Joke Collection Website - Cold jokes - Who has a joke that is both cute and funny to read? Text me. Just a good one will do.

Who has a joke that is both cute and funny to read? Text me. Just a good one will do.

One day, a drunk took a taxi home, reached out and stopped a 1 10 patrol car, shouting: even if it is a kilometer, it is not necessary to write so big!

Teacher: "Baker, why does the rocket run so fast?" Baker: "whose ass is on fire, don't run hard!" " "

A man and his wife are often ambiguous. If they don't see it, their colleagues will send a pair of couplets. Part I: As long as life goes by, part II: Even if the head is a little green, cross-examine: Ninja Turtle.

Female xxx "I got the latest plan of General Dai Yang, and I also captured his son" "Great! Where is it? We will interrogate him immediately. " "no! Waiting for ten months to be born "funny news.

Dude, do you know why I was scolded that day? Seeing the underlined words on the clothes on the pretty girl's chest, I couldn't help reaching out and clicking.

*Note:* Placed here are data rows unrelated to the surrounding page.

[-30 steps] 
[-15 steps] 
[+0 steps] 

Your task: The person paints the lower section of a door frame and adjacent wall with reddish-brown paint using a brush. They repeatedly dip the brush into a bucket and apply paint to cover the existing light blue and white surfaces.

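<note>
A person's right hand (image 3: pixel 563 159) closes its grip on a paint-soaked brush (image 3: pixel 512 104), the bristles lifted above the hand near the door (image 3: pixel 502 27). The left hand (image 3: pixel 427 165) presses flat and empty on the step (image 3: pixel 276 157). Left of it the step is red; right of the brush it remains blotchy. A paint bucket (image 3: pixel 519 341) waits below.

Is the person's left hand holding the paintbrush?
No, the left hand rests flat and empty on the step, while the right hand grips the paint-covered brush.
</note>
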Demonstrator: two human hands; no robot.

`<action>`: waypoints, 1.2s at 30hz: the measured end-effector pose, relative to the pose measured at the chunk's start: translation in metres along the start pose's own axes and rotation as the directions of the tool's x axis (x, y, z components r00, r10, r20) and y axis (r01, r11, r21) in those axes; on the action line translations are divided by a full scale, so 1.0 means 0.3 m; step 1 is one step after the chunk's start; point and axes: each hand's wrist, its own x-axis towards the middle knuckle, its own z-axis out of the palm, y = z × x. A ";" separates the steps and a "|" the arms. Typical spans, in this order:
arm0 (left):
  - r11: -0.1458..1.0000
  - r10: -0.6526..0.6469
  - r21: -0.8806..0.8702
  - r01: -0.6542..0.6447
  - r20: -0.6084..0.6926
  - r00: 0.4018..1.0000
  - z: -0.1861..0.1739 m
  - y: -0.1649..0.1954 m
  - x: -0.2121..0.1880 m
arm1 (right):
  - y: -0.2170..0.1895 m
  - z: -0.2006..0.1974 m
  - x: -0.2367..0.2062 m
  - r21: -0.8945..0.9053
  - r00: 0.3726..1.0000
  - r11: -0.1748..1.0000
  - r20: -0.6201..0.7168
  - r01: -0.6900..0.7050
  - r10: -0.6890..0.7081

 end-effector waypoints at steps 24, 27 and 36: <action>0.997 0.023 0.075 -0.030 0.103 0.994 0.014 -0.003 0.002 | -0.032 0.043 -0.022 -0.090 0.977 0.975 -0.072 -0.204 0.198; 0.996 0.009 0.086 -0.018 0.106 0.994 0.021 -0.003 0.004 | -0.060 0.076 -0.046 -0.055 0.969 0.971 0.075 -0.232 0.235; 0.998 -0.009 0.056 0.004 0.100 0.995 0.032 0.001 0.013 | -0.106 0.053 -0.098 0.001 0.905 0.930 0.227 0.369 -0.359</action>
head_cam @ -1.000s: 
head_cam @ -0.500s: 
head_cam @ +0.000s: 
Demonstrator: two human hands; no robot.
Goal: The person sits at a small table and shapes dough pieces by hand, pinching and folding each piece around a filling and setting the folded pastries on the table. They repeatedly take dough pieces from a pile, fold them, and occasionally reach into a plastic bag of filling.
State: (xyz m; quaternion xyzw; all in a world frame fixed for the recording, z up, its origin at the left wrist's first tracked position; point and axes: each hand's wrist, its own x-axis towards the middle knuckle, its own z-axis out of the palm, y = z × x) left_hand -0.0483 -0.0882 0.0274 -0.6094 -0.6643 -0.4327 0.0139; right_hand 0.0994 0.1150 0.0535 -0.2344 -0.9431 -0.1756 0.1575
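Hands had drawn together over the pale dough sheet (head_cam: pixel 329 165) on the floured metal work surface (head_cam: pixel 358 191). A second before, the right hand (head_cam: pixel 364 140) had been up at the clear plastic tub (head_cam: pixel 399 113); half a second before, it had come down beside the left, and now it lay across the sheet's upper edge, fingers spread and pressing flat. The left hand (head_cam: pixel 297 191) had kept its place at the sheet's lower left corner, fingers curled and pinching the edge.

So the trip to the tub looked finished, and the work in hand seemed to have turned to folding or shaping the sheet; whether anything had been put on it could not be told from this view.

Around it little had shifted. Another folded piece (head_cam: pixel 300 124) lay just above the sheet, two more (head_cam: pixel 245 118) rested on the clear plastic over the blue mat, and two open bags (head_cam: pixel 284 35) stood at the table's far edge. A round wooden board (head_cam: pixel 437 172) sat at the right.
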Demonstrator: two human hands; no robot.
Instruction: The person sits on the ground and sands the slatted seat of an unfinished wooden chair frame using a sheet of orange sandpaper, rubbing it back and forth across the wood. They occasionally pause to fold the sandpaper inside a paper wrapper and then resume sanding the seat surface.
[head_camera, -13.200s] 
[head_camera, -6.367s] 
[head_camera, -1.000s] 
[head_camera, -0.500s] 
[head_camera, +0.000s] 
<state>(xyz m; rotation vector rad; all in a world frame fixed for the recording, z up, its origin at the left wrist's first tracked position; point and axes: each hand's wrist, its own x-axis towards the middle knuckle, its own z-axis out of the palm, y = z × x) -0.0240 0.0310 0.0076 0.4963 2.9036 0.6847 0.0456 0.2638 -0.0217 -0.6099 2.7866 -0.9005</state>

Teacher: Please make a sentence with "except". Xiao Ai immediately raised his hand and stood up, saying, "In addition, in addition" sounded in the troupe of the village. Teacher:

A factory organizes visits to museums and bathing activities. Director's instructions: lesbians take a bath in the morning and gay men visit. In the afternoon, gay men take a bath and lesbians visit. Be disciplined and don't take pictures! Funny zodiac resume

Robber: Tell me the password to the safe! Don't say kill you! Salesgirl: I won't tell you if you kill me! You ruined me, and I won't tell! The robber looked her up and down and said, you must be beautiful!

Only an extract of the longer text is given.